Medical devices liability update

By Nicolas Carbonnelle, Maria-Paz Martens, Tasmina Goraya, Jean Baptiste Thienot


In the July edition of the Life Sciences Newsletter, we discussed ongoing litigation in Germany and France concerning the liability of Notified Bodies under the Medical Device Directive  following the Poly Implant Prothèse ("PIP”) scandal. This update discusses the most recent development in this saga: the decision of the Court of Appeal of Aix-en-Provence (delivered on 2 July 2015) and its implications.

1. Background

The PIP scandal arose when the French regulatory authorities found that PIP had used industrial grade silicone instead of medical grade silicone to manufacture breast implants, contrary to the product specifications and the approval granted by the Notified Body TÜV Rheinland (TÜV).  This substitution resulted in harm to thousands of women around the world.

PIP went into liquidation in 2010, leaving the victims with no recourse against the company. In some countries, the victims commenced proceedings against TÜV, the Notified Body commissioned by PIP for the purpose of certification of the implants under the Medical Devices Directive. The Medical Devices Directive mandates Notified Bodies like TÜV to grant certificates of conformity allowing manufacturers like PIP to apply the CE-mark that guarantees the compliance of the product with the requirements of the Medical Devices Directive. Depending on the classification of the medical device, the Medical Device Directive may also require Notified Bodies to carry out certain assessments.

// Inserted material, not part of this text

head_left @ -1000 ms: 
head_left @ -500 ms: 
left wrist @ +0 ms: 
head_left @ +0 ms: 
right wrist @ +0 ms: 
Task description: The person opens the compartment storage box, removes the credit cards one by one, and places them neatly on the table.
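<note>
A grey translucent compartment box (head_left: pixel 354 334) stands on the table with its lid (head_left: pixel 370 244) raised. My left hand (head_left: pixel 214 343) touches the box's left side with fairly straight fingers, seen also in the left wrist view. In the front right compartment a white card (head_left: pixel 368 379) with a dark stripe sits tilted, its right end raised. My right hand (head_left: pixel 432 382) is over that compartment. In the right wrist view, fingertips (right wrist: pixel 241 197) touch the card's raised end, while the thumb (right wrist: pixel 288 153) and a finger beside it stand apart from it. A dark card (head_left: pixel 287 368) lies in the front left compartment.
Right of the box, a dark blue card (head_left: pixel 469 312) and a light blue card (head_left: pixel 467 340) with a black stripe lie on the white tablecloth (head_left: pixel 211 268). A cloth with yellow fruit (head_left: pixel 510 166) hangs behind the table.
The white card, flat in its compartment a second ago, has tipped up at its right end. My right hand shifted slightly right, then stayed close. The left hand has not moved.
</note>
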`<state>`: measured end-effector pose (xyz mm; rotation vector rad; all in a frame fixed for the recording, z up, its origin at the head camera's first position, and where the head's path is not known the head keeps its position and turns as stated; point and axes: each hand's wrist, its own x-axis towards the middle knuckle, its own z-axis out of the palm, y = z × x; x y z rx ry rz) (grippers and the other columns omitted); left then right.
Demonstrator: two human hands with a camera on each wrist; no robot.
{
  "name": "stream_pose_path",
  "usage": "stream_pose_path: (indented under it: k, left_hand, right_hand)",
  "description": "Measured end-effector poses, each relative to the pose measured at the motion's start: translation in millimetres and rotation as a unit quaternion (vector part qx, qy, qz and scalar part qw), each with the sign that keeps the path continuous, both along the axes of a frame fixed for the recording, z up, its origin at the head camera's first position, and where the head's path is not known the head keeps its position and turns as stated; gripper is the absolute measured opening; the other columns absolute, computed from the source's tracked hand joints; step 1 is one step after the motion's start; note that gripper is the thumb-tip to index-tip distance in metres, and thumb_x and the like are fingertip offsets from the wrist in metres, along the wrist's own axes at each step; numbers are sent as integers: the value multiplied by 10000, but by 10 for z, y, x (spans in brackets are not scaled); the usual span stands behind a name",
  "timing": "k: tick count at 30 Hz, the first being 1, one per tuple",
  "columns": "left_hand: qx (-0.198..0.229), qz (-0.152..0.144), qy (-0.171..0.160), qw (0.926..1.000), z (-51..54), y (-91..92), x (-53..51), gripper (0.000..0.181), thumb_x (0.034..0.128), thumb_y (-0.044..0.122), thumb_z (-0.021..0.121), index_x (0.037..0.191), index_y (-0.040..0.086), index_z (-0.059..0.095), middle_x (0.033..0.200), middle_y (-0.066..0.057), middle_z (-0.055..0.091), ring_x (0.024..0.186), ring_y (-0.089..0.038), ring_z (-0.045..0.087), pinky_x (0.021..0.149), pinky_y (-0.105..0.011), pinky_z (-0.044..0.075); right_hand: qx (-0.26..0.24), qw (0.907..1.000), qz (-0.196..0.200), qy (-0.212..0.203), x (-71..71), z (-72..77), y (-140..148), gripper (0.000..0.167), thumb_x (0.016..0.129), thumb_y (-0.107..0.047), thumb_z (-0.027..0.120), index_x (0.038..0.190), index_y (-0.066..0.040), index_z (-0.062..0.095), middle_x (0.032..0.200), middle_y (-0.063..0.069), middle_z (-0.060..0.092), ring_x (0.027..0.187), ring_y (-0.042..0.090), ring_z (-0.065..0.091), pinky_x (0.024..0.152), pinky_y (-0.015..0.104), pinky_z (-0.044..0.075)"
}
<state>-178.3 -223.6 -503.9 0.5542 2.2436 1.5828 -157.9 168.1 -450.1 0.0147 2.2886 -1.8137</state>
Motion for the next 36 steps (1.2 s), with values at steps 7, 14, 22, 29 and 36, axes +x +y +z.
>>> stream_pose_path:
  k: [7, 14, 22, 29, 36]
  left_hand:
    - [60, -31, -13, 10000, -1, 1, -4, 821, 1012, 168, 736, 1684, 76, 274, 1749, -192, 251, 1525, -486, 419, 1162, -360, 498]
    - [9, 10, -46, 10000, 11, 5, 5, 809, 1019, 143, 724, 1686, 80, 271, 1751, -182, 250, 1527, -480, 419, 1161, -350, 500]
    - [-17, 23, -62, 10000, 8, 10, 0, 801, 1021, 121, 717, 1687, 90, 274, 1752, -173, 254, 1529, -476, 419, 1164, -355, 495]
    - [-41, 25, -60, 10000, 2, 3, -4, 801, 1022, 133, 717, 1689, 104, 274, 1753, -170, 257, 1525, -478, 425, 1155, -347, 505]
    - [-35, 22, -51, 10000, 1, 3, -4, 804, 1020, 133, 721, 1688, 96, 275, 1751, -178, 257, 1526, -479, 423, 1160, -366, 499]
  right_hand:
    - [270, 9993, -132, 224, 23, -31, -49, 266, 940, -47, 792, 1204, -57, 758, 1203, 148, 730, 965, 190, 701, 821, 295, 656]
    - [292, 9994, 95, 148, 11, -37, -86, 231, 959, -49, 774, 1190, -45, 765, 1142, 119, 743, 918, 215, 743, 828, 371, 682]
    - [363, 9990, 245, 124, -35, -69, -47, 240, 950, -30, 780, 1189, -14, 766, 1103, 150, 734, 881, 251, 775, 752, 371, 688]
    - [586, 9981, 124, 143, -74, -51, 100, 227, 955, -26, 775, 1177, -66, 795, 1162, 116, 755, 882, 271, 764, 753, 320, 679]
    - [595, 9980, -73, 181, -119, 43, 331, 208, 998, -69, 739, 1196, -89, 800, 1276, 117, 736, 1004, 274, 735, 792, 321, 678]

As indicated in our July update, TÜV was sued in 2011 by distributors in France.  More than 1,700 patients  joined these proceedings. On 14 November 2013, the Commercial Court of Toulon decided in favour of the claimants and ordered TÜV to make  interim payments pending expert assessment of each individual case. Notably, the Court held that TÜV had committed gross negligence in the course of its duties as a Notified Body. The findings of the Court of Toulon was based on a broad interpretation of the duties of Notified Bodies. According to this Court, Notified Bodies under the Medical Devices Directive had an obligation to undertake unannounced on-site inspections, which TUV had failed to do. Accordingly, TÜV did not comply with its obligations of control, prudence and vigilance.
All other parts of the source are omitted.